[What you need to do] Take the entries below and print, exactly, the stretch from the line containing "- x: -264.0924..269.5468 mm" through the line containing "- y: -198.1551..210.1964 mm", both included.

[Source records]

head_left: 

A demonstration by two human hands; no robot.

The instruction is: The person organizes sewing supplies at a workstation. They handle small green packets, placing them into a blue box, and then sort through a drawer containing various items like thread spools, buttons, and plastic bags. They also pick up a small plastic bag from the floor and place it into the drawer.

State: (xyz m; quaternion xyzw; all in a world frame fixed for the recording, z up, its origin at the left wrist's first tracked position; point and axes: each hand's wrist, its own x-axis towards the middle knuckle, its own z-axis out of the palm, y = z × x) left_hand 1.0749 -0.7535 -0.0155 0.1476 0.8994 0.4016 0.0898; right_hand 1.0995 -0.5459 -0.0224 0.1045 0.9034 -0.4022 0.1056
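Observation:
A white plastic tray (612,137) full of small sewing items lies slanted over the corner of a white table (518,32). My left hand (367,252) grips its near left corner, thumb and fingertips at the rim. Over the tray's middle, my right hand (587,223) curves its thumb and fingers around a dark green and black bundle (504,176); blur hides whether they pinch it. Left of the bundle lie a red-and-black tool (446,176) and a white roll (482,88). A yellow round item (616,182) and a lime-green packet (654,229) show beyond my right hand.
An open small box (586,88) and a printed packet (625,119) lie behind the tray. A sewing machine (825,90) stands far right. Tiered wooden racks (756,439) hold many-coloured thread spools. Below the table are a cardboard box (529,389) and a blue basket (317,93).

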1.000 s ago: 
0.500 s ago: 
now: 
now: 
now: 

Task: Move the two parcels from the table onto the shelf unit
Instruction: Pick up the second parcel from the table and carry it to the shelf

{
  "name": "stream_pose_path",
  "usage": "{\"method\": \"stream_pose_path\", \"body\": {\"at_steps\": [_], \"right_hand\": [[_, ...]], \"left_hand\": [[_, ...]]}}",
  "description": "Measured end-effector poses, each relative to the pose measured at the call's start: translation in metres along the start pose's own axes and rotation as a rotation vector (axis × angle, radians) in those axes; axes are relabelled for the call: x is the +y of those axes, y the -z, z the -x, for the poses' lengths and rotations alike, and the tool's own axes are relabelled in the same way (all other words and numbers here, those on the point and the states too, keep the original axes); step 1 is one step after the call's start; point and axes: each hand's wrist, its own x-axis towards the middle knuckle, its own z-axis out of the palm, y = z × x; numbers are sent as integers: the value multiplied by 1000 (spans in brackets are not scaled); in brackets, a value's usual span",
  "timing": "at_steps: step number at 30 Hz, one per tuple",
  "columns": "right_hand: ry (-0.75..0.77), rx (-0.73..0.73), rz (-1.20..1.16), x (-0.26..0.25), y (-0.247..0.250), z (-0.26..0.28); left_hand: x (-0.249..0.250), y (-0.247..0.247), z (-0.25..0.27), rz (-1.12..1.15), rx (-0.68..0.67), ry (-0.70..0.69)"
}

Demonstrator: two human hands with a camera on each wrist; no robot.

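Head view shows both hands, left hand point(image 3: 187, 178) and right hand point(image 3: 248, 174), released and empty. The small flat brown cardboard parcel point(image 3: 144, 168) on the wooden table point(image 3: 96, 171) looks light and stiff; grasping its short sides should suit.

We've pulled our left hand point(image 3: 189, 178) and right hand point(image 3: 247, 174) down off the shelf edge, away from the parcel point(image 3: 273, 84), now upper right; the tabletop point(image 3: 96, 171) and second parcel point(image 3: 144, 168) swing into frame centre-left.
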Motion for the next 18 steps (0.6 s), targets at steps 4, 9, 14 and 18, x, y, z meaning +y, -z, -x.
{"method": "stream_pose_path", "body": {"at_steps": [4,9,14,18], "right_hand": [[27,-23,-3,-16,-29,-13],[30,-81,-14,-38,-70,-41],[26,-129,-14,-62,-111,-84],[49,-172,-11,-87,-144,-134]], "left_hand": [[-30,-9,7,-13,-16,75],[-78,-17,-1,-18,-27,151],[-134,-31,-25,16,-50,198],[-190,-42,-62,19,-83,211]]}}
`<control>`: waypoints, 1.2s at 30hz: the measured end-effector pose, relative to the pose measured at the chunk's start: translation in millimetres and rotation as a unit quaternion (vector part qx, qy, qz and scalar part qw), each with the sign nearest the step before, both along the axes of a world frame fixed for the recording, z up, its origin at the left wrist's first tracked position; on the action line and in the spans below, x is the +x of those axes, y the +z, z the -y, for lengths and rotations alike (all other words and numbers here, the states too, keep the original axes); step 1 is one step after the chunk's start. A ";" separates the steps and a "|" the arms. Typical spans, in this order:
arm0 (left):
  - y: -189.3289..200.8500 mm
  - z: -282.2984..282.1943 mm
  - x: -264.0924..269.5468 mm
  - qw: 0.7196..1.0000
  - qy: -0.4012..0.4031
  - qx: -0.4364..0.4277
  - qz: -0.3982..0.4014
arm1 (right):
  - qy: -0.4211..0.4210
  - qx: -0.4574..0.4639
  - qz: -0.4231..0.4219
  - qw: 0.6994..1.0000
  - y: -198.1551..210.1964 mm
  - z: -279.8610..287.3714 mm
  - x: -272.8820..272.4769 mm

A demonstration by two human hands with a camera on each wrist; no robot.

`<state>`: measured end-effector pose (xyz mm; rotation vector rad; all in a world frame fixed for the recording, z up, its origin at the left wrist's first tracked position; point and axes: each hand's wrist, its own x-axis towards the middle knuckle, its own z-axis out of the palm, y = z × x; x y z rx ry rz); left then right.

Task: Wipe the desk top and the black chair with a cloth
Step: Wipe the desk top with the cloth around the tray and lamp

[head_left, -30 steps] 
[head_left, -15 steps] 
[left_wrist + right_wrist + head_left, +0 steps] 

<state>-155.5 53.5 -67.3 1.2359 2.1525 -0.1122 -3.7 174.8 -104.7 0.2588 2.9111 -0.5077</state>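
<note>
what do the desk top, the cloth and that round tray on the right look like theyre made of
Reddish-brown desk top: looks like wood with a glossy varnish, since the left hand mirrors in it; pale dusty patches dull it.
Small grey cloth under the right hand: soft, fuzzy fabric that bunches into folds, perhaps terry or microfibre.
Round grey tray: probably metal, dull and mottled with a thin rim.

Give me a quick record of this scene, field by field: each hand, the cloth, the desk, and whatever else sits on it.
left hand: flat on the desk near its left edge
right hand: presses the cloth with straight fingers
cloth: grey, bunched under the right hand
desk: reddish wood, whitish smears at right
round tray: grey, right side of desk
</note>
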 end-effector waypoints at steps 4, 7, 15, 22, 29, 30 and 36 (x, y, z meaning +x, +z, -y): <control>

[Answer to the problem]
  - x: -264.0924..269.5468 mm
  - qw: 0.7196..1.0000
  - qy: -0.4012..0.4031
  - qx: -0.4364..0.4277
  - qz: -0.3982..0.4014
arm1 (right):
  - qy: -0.4211..0.4210
  - qx: -0.4574..0.4639
  - qz: -0.4231..0.4219
  - qw: 0.6994..1.0000
  - y: -198.1551..210.1964 mm

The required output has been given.